Things Gateway - the Virtual Weather Station Code

Today, I'm going to talk about the Python 3 code that I used to create the Virtual Weather Station in my previous post .

Nota Bene : The online service that provides weather data for this project no longer exists. You can never depend on a online service, even if you pay for it. The company that runs it (in this case, WeatherUnderground) may get purchased by another company (in this case, IBM) and they go and wreck everything.
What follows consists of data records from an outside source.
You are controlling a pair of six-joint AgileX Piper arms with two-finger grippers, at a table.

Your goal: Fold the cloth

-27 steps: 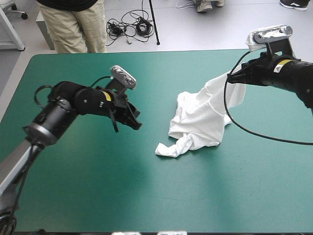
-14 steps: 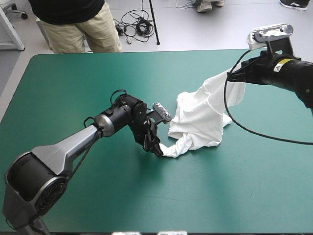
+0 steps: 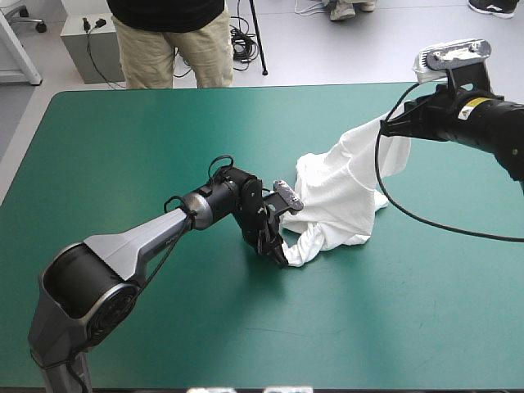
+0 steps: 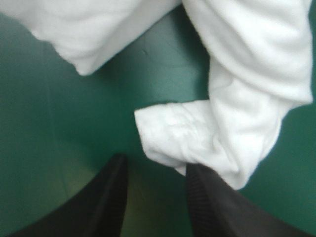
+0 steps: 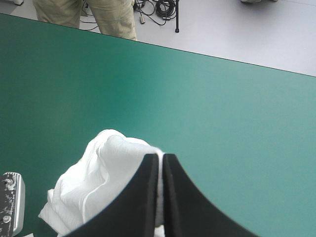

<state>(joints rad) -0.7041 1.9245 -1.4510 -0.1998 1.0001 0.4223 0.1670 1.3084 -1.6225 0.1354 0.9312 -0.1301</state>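
Nothing legible is showing in any view. One small yellow label (image 3: 470,113) is sitting on the right arm, just beyond the lifted end of the T-shirt (image 3: 336,196). It is carrying dark marks that are too small to read.

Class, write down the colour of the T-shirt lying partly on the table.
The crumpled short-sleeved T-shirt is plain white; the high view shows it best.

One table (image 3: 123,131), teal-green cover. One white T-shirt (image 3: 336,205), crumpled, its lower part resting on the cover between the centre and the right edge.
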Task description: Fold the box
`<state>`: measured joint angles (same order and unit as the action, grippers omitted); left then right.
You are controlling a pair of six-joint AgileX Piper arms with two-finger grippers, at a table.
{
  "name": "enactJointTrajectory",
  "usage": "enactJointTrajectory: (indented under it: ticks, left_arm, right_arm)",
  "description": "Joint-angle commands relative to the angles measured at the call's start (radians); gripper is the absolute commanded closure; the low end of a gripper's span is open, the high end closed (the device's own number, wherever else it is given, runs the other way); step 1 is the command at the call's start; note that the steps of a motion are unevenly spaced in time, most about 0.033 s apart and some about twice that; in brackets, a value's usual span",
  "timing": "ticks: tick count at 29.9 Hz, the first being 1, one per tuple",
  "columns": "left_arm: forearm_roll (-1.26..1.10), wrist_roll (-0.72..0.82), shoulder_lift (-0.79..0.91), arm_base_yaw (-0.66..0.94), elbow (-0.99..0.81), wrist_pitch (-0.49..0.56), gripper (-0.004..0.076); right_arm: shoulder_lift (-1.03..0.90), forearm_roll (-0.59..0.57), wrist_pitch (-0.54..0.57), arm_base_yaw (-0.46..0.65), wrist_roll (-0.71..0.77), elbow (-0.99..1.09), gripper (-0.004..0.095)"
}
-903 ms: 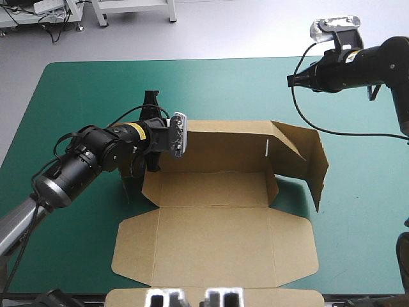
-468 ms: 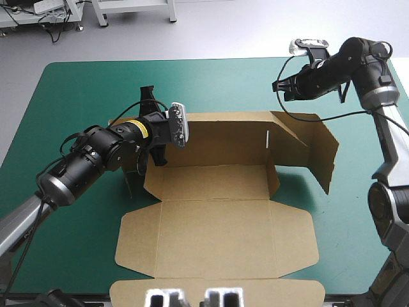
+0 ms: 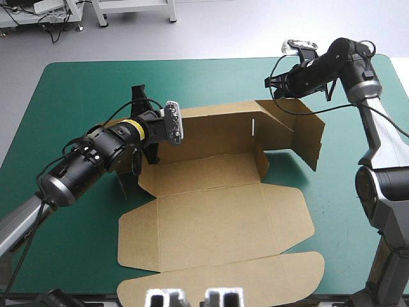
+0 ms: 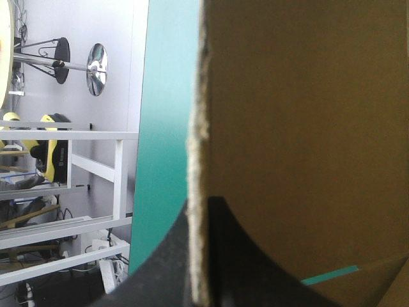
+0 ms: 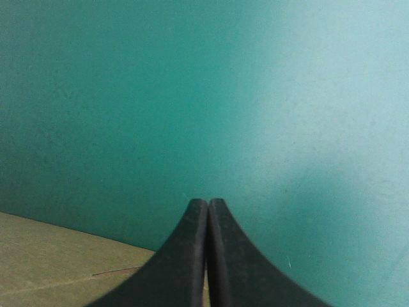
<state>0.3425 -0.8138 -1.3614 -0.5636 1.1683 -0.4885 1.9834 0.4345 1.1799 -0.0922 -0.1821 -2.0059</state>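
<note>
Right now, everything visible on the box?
The box is a cut sheet of brown board, half formed. Its base lies on the teal-green cover; the far wall stands upright, with a small slot near its right end, and the right end flap stands angled outward. Lid and tuck flap lie flat toward the near edge. The left end effector is shut on the left end's raw edge. The right end effector, shut, seems clear of it.

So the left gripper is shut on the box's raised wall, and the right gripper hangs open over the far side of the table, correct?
No: the right gripper is shut, not open. In the right wrist view its fingers meet in one pointed arch with nothing between them. The rest holds: the left gripper is shut on the box's raised wall.
</note>
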Motion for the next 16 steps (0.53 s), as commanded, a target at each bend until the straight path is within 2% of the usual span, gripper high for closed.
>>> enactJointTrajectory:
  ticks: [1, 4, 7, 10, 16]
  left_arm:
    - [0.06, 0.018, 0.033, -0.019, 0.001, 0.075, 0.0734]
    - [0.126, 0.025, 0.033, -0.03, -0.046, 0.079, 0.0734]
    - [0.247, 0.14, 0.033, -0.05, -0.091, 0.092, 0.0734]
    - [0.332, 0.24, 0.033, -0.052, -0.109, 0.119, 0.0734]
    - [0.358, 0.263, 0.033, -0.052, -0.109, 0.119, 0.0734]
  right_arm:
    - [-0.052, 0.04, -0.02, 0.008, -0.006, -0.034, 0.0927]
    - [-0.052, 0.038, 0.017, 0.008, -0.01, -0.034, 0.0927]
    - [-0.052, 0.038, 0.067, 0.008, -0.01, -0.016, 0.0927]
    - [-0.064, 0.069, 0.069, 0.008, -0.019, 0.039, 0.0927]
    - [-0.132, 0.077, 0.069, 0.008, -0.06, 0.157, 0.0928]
The Virtual Weather Station was written using Things Framework, a new communication protocol to connect devices with controllers based on Web technology.  The Things Framework consists of a set libraries and modules written in various languages.  Each library implements a server that offers the Web Thing API on behalf of the device running the server.  The protocol is HTTP, so the server offers a Web interface by embedding a Web Server. That interface contains all the mechanisms to query or control the device and is, therefore, the embodiment of the Web Thing API .

webthing-python

The webthing Python 3 package is an implementation of the Things Framework.  When creating the code for a physical or virtual device to speak the Web Thing API, this module supplies the required classes and functions.  Like all the webthing libraries in various languages, it creates a server called WebThingServer .  It's really a container for two other servers. It employs an instance of tornado , an asynchronous Web server, as well as a zeroconf , a multi-thread hot Multicast DNS discovery service.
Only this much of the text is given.